Juré entonces que volvería y la mirada rojo-amarillenta de sus ojos fue la confirmación. Aquí estoy. Vosotros quizás no sabéis que descendéis de esa raza de sanguinarios pero yo sí, yo sé cuáles de vosotros vais a pagar con creces el daño que me hicisteis, el daño que hicisteis a mucha otra gente. Porque mi tormento no fue un caso aislado, erais y seguís siendo los poderosos, los dictadores, los caciques. Todo aquel que se erige en señor de los destinos de otros. Todo aquel que propicia las felonías de los poderosos. Os he seguido. Sé cuáles y cuántos de vosotros pasaréis por tales padecimientos que desearéis no haber nacido. Yo lo sé ahora y desde entonces. He seguido vuestras estirpes.
Te conozco descendiente directo de aquellos que me prendieron.
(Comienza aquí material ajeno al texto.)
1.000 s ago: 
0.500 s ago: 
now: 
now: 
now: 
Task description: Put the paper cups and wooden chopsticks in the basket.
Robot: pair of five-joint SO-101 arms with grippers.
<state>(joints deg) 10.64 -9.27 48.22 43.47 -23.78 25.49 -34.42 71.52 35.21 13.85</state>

Te conozco tataranieto de aquel verdugo de ojos vidriosos y a ti y a vosotros, gentes que sois familia de aquel malnacido Inquisidor. Los genes no cambian, todos seguís siendo viles, egoístas, sanguinarios, torturadores, avaros, trepadores, crueles, inhumanos y yo os maldigo.
A partir de hoy caerá sobre vosotros toda suerte de desdichas, las plagas de Egipto van a ser pálidos reflejos de cuanto os acontecerá desde hoy hasta que no queden vestigios de vuestra ralea sobre la faz de la tierra.
¡Oh! Príncipe. YO TE CONJURO SEÑOR DE LO OSCURO PARA QUE SE HAGA JUSTICIA. ¡DESTRUCCIÓN Y MUERTE!